_Exercise_
Reply only with how many lines below contain "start".

_Collected material_
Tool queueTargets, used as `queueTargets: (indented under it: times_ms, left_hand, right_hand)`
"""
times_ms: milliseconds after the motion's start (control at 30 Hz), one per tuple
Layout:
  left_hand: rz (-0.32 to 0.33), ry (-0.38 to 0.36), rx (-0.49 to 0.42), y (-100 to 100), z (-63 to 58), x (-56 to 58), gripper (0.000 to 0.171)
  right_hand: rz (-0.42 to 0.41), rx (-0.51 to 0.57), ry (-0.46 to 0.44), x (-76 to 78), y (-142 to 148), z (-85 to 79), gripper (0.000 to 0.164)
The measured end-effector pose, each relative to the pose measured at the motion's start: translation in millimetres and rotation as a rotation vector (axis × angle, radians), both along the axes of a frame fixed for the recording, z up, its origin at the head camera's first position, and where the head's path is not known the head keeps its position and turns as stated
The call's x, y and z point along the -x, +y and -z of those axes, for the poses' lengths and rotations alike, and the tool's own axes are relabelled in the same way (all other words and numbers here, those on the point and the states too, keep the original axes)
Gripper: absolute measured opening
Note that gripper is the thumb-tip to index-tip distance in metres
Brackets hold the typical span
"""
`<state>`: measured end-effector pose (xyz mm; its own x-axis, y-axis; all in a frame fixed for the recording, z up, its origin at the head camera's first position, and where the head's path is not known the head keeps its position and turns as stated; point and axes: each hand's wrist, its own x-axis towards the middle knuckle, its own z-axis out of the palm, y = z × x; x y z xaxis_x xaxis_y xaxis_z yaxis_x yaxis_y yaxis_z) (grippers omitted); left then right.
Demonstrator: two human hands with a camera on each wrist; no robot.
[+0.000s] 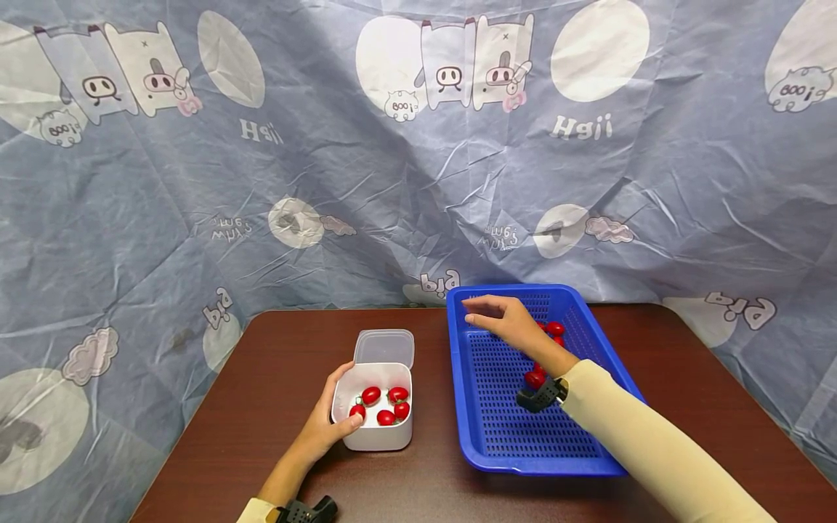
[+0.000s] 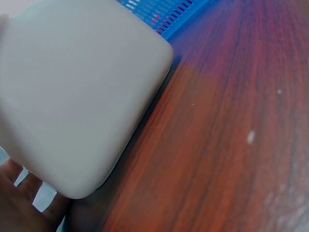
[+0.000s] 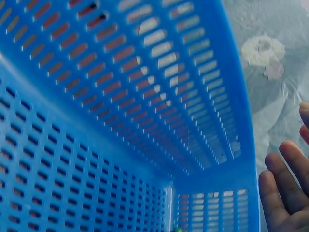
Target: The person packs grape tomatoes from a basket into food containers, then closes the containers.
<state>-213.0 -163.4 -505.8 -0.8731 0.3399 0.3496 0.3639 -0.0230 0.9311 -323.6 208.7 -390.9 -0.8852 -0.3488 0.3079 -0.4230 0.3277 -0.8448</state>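
Note:
My left hand (image 1: 325,416) grips the left side of a white square container (image 1: 378,439), its thumb over the near rim. Several red cherry tomatoes (image 1: 370,395) lie inside, some with green stems. In the left wrist view the container's smooth wall (image 2: 87,92) fills much of the picture, fingers (image 2: 29,188) beside it. My right hand (image 1: 506,319) is over the far left part of a blue perforated basket (image 1: 462,407), thumb and fingers apart, with nothing visible between them. Several more tomatoes (image 1: 535,379) lie in the basket, partly hidden by the right arm.
A translucent lid (image 1: 386,346) lies just behind the white container. Both container and basket stand on a dark reddish-brown table (image 1: 275,370). A blue-grey printed cloth (image 1: 366,181) hangs behind the table's far edge.

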Motion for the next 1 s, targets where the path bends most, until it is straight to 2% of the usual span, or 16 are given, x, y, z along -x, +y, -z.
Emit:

_Answer section_
2